Wistful Obama contemplates 'last campaign'
A wistful Barack Obama has reached the moment common to all political careers -- when leaders realize the end is closer than the beginning.
For sure, the US president is banking on another four-and-a-half years before he steps off the global stage.
But as he cranks up his reelection campaign against Republican Mitt Romney, Obama is waxing nostalgic.
"One way or another, this will be my last campaign," he told a crowd gathered under floodlit trees on a sticky Ohio evening Thursday, before remembering the door-to-door politicking of his first campaign in Illinois.
For Obama, the prospect of bidding farewell to front line politics in six months, or four years later after a second term, may loom as more abrupt than for most politicians, given his swift rise to the pinnacle of power.
The president, then a newly minted Senator, with obvious designs on higher things, only came to Washington in early January 2005.
And the famously competitive Obama has made clear he intends to win a close race with Romney in November -- and must do so to cement his legacy or see it wiped out by a new Republican leader.
If reelected Obama will face a litany of what are sure to be draining crises, from a possible nuclear confrontation with Iran to completing the job of hauling the weary US middle classes out of their financial malaise.
It was not the first time that Obama had recently contemplated the fleeting nature of the US presidency, which limits incumbents to two four-year terms.
"It's fair to say that every president is acutely aware that we are just temporary residents -- we're renters here," Obama said at a White House unveiling of former president George W. Bush's portrait in May.
"We're charged with the upkeep until our lease runs out."
Obama's contemplative moment came on the first day of his first campaign bus tour of the 2012 race, as he cruised across the battlegrounds of Ohio and Pennsylvania which will be crucial to his fate on November 6.
Between vote-seeking speeches, he stopped his shiny black Secret Service bus, with a presidential seal on the door, at a diner, stocked up on healthy snacks at a fruit stall and quaffed a beer in a bar.
"I like that hair, man.

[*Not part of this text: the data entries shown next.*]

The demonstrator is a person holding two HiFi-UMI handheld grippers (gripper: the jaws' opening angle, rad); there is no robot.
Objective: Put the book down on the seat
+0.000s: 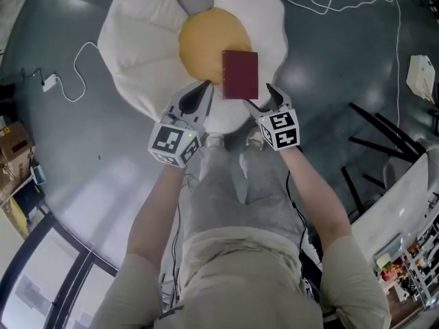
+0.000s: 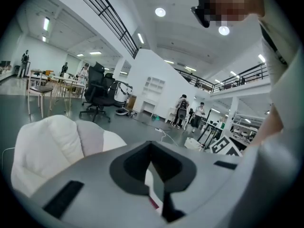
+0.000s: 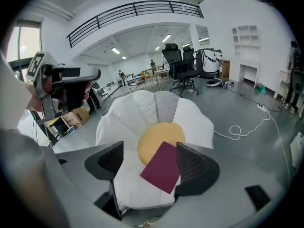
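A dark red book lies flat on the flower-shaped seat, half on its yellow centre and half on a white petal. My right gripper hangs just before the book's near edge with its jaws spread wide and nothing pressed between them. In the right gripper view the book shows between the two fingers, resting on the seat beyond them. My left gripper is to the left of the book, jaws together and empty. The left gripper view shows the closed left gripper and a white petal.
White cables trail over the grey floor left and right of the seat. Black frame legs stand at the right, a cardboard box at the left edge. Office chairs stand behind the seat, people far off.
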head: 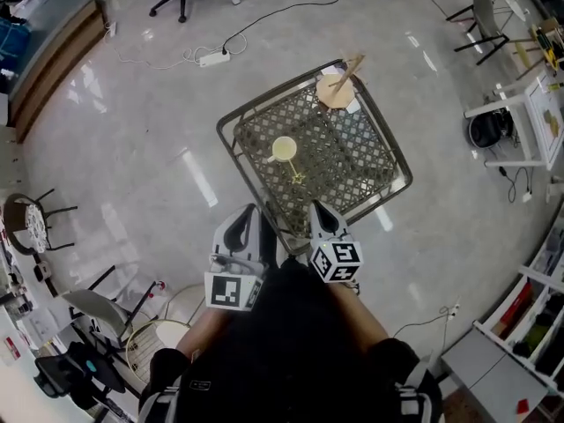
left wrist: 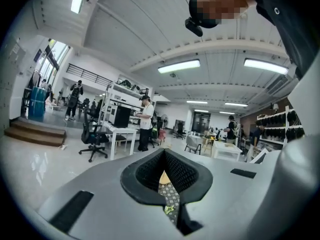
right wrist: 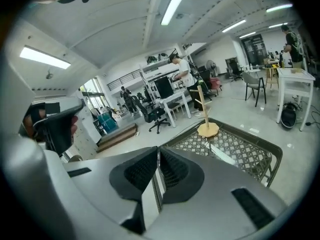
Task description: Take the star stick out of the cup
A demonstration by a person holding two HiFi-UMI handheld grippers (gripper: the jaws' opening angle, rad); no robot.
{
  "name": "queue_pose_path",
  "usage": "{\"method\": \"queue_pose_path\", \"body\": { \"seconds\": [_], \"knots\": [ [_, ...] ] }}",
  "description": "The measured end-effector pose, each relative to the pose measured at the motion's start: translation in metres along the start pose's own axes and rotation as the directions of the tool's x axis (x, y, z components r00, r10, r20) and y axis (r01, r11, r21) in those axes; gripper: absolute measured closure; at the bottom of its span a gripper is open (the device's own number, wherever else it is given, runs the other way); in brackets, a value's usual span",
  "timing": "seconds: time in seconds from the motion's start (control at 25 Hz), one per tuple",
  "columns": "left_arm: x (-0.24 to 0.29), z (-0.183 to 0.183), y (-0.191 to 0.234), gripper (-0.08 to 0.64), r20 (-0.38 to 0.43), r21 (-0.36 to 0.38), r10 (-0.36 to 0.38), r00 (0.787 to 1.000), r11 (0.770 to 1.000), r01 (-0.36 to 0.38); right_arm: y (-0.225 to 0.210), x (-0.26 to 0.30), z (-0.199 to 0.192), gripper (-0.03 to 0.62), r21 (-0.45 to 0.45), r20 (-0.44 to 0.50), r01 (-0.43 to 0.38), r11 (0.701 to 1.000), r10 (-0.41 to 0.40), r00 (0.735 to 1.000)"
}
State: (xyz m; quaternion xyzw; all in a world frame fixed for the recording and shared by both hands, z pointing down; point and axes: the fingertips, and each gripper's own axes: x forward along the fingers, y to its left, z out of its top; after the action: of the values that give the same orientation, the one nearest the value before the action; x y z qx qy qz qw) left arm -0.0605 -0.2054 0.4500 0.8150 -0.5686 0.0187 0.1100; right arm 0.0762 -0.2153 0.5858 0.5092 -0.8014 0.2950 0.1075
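A pale yellow cup (head: 284, 149) stands near the middle of a metal lattice table (head: 370, 157). A thin yellow star stick (head: 294, 173) runs from the cup's near rim toward me, its star at the near end. I cannot tell whether it leans out of the cup or lies on the lattice. Both grippers hover at the table's near edge, apart from the cup. The left gripper (head: 251, 220) has its jaws a little apart and empty; through the gap (left wrist: 164, 156) show the cup (left wrist: 164, 176) and star (left wrist: 170, 210). The right gripper (head: 319, 211) (right wrist: 158, 151) is shut on nothing.
A round wooden stand with pegs (head: 337, 88) (right wrist: 207, 129) sits at the table's far corner. A power strip with cable (head: 214, 57) lies on the shiny floor beyond. Chairs, desks and shelves ring the room; people stand at desks (left wrist: 146, 121) far off.
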Motion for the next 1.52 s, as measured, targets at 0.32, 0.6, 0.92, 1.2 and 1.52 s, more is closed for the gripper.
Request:
{"method": "queue_pose_path", "body": {
  "seconds": [0.32, 0.6, 0.92, 1.2, 1.52],
  "knots": [
    [0.056, -0.010, 0.025, 0.546, -0.052, -0.041, -0.046, 0.998, 0.998, 0.043, -0.030, 0.064, -0.032, 0.537, 0.164, -0.136, 0.065, 0.984, -0.043, 0.990],
    [0.082, -0.014, 0.046, 0.546, -0.090, -0.064, -0.049, 0.995, 0.997, 0.043, -0.050, 0.099, -0.060, 0.486, 0.278, -0.240, 0.131, 0.951, -0.064, 0.969],
    [0.105, -0.014, 0.067, 0.546, -0.105, -0.091, -0.049, 0.993, 0.995, 0.040, -0.057, 0.124, -0.081, 0.466, 0.355, -0.317, 0.175, 0.918, -0.058, 0.947],
    [0.112, -0.018, 0.071, 0.546, -0.112, -0.101, -0.049, 0.992, 0.994, 0.038, -0.059, 0.132, -0.094, 0.473, 0.374, -0.370, 0.188, 0.908, -0.040, 0.928],
    [0.102, -0.020, 0.072, 0.546, -0.108, -0.103, -0.033, 0.994, 0.994, 0.022, -0.059, 0.132, -0.096, 0.568, 0.335, -0.372, 0.198, 0.921, -0.064, 0.926]
  ]
}}
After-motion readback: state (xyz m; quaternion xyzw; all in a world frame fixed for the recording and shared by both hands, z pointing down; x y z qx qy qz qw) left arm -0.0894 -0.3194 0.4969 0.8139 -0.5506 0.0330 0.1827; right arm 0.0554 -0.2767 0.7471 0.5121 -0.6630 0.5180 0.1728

I was thinking of getting some hair just like it," the graying Obama told a young boy resplendent with a spiky, blue dyed, hairdo at the Kozy Corners eaterie.
To a man with his wife and a baby nearby, the counselor in chief said "just do what she tells you to do," expounding on the secrets of a good marriage.
Later, Obama popped by Ziggy's bar in Amherst, Ohio, as a television on the wall tuned to CNN related Romney's latest monthly fundraising haul of more than $100 million.
The president clinked glasses with fellow drinkers as he sipped a pint of Miller Light, and was later pictured in a true man of the people pose, raising a glass with two young women.